The quotations below are excerpts; we strenuously urge you to click on the green diamond ♦ symbol by each quoted review to see the full article.
- Hope Estate Verdelho, $8 - $15.
(Australia: Hunter Valley)
($8.94 at Saratoga Wine Exchange).
Some quotations and facts:
Offers good structure and juicy stone fruit at a giveaway price. This dry white is medium-sized, with straw and nut accents to its ripe stone fruit flavors. Offers meaty, nutty accents on the nose, too. A fine introduction to a variety that is just making its way in the U.S. 86 points.
This nectar was fermented in stainless steel tanks, to preserve the natural fruit flavors, and without aging in wood barrels the wine is precisely as nature intended without complex characteristics added, so it’s naturally fresh tasting. The color is yellow with some green hues, and the fragrance is akin to stepping into a florist’s shop, and the taste has a blend of tropical flavors and more than a dash or two of that famous lemony-ness. I would put this wine in the company of Gewurztraminer when it comes to pairing with food.
This example is classic: A full-bodied dry white wine, it shows a medium-deep yellow gold color.

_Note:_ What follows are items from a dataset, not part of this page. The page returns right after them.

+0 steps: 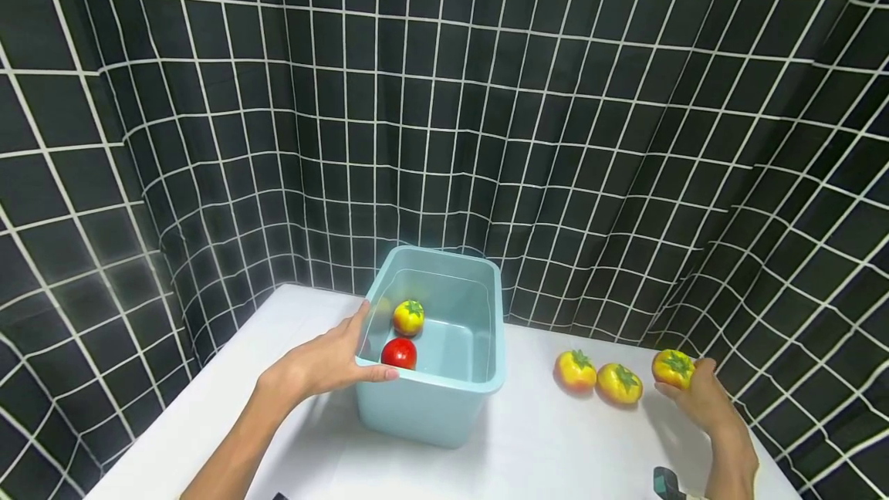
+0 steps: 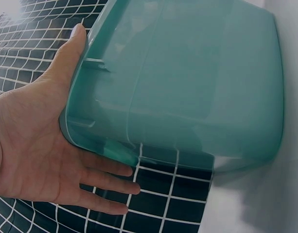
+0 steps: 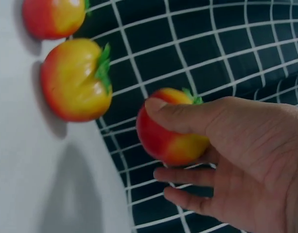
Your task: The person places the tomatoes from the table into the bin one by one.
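My left hand [image 1: 326, 357] is spread at the near-left corner of a light blue plastic bin [image 1: 444, 386], thumb over the front rim. In the left wrist view its fingers [image 2: 107, 182] extend straight beside the bin's outer wall. Inside lie a yellow-and-red persimmon [image 1: 408, 318] and a shiny red round fruit [image 1: 399, 353]. At the right, my right hand [image 1: 707, 400] pinches another yellow-and-red persimmon [image 1: 673, 369] with a green leafy top, thumb [image 3: 175, 115] across its side. The right wrist view shows this fruit raised off the white table, two lower fingers extended beneath it.
Two more persimmons, a left one [image 1: 575, 371] and a right one [image 1: 620, 384], sit on the white table [image 1: 542, 446] between the bin and my right hand. Dark cloth with a white grid [image 1: 444, 137] hangs behind the table and at both sides.
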The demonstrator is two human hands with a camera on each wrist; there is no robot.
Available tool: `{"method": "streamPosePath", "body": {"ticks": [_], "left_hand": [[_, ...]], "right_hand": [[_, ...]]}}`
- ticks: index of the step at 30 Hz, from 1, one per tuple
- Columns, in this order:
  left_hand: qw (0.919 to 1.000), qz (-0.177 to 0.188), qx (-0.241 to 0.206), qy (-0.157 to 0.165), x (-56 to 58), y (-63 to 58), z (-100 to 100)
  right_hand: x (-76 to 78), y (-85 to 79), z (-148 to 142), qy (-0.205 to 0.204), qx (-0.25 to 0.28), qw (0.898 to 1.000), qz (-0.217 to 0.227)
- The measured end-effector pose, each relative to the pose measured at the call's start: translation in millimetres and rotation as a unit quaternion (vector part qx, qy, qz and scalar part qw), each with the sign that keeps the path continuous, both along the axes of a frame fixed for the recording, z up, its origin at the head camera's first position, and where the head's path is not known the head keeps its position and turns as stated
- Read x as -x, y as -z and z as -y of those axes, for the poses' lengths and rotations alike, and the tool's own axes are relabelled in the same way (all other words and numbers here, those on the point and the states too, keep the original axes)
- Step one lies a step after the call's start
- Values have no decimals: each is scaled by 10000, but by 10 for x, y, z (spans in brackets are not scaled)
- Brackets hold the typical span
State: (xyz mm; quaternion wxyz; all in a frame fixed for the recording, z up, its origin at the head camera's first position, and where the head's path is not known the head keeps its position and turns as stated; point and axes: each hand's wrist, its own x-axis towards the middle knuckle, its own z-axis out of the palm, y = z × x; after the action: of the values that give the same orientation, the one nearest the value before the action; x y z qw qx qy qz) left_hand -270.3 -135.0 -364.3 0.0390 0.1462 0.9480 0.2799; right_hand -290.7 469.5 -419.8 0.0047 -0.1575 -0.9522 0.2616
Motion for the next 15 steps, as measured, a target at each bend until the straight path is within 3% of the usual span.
{"method": "streamPosePath", "body": {"ticks": [7, 15], "left_hand": [[10000, 20, -11, -25, 2, 3, 2], [9999, 38, -108, 22, 12, 18, 8]], "right_hand": [[31, -230, 342, 2, 191, 9956, -922], [42, -387, 593, -58, -42, 9913, -1311]]}}
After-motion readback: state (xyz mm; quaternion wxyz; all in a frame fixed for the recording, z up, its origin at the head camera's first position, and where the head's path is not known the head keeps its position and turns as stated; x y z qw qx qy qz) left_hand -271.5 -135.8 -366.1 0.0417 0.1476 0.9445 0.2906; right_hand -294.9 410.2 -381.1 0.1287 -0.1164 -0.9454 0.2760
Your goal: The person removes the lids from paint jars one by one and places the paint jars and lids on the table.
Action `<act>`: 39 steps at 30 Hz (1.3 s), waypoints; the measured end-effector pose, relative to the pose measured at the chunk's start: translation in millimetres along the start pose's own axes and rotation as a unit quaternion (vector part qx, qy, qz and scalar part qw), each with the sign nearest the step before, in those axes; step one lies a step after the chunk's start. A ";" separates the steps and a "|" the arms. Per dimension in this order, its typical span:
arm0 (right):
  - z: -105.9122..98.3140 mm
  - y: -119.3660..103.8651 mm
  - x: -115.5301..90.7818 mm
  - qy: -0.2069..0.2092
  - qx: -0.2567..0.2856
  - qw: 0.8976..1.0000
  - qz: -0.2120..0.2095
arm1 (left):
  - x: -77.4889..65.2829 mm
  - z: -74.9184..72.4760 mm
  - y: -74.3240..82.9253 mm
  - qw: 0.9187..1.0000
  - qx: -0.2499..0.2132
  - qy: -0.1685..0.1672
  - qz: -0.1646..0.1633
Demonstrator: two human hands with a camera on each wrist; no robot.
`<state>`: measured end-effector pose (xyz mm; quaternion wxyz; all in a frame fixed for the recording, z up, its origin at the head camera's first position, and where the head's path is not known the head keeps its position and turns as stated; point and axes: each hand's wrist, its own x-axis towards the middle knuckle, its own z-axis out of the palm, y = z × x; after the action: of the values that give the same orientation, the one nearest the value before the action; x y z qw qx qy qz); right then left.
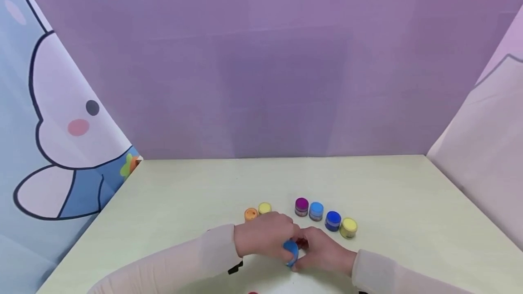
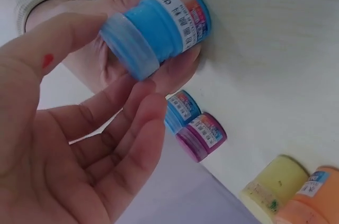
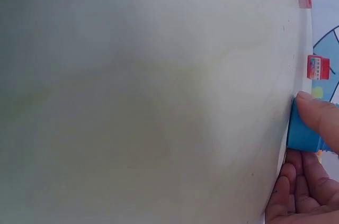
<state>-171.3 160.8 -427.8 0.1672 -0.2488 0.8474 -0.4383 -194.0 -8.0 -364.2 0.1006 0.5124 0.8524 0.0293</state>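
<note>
A light blue paint jar [image 1: 291,252] is held between both hands, near the front of the table. My left hand [image 1: 265,236] pinches its translucent lid [image 2: 130,46] between thumb and fingers. From the other side, my right hand [image 1: 324,251] grips the body of the jar, thumb on one side and fingers on the other. The label on the jar's body shows in the left wrist view. In the right wrist view, part of the blue jar [image 3: 303,128] appears at the right edge. A red mark is on my left hand.
Beyond the hands stand a purple jar [image 1: 301,207], another light blue jar [image 1: 316,211], a dark blue jar [image 1: 333,221] and a yellow jar [image 1: 348,227]. Left of them are an orange jar [image 1: 251,214] and a second yellow jar [image 1: 264,208]. A red jar [image 3: 319,67] is nearer the front edge.
</note>
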 end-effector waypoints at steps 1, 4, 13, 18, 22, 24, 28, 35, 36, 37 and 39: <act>0.0 0.0 0.0 -0.002 0.002 1.000 0.000 | -0.5 -1.0 0.2 1.000 -0.006 0.000 -0.005; 0.0 -0.1 0.3 0.001 0.006 1.000 -0.006 | -2.6 -5.1 1.4 1.000 -0.005 0.003 -0.016; 3.9 -1.2 -0.3 -0.001 0.005 1.000 0.020 | -19.6 -10.7 -0.9 0.999 0.024 -0.010 -0.023; 2.9 -2.6 0.3 0.002 -0.009 0.999 0.034 | -34.1 -16.3 -4.7 0.998 0.014 -0.034 -0.049; 0.9 -3.1 0.0 0.005 -0.011 1.000 0.027 | -45.4 -18.8 -5.8 0.997 0.005 -0.045 -0.060; 0.9 -3.2 -0.8 0.004 -0.008 1.000 0.030 | -51.0 -18.9 -5.7 0.997 0.005 -0.055 -0.062; 0.5 -1.2 -0.5 0.006 -0.011 0.999 0.032 | -61.0 -17.4 -6.6 0.994 -0.004 -0.085 -0.071; 0.8 1.7 1.3 0.008 -0.009 1.000 0.023 | -79.3 -12.6 -5.5 0.986 -0.005 -0.143 -0.081; 0.6 1.4 1.3 0.007 -0.008 1.000 0.023 | -81.7 -11.6 -5.2 0.985 -0.007 -0.152 -0.083; 0.5 1.0 1.2 0.006 -0.007 1.000 0.025 | -83.7 -10.5 -4.8 0.983 -0.011 -0.161 -0.088; 0.1 0.4 0.6 0.004 -0.006 1.000 0.024 | -86.7 -8.0 -4.8 0.978 -0.022 -0.180 -0.098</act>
<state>-171.9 160.6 -428.3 0.1727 -0.2270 0.8564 -0.4305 -160.4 -86.0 -344.9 0.2662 0.4206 0.8656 -0.0545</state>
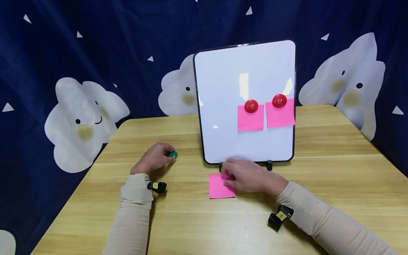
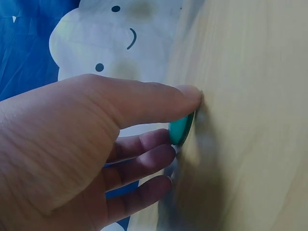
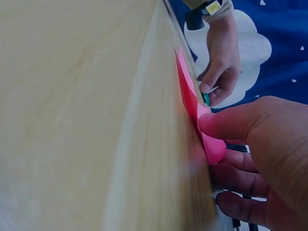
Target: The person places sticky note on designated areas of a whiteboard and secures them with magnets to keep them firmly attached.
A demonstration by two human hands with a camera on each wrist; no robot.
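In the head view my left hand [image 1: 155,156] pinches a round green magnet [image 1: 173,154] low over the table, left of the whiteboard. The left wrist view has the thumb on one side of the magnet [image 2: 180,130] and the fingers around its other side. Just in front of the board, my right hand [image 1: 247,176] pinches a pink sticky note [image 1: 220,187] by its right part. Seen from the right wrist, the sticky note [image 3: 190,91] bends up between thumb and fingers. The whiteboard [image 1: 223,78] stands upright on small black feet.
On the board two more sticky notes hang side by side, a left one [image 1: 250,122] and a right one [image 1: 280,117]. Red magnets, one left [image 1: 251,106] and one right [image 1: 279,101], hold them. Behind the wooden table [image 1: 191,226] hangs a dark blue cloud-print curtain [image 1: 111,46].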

On the nose, an herbal note adds interest and character to the zesty lemony aromas. Flavors maintain the citrus/lemon character, retaining a crisp, clean, vibrant fruit profile, finishing with a hint of lime. Unoaked, the wine shows a natural richness while remaining refreshing.
Very nice nose, with hints of subtle aged honey, quince, fig, and a little hint of burnt tire. Very dry, lacks a punch, a little bit of one dimensional strictiure and hollow mid palate. what started out promising ended up somewhat "meh". Reminds me of Lindsay Lohan's acting career. That said, there's some charasmatic attributes to this wine including its bone dry attack and its overall solid delivery of sliced apple dipped in honey. So much like Lindsay Lohan, there some "Hope"... oh god, look what I did there.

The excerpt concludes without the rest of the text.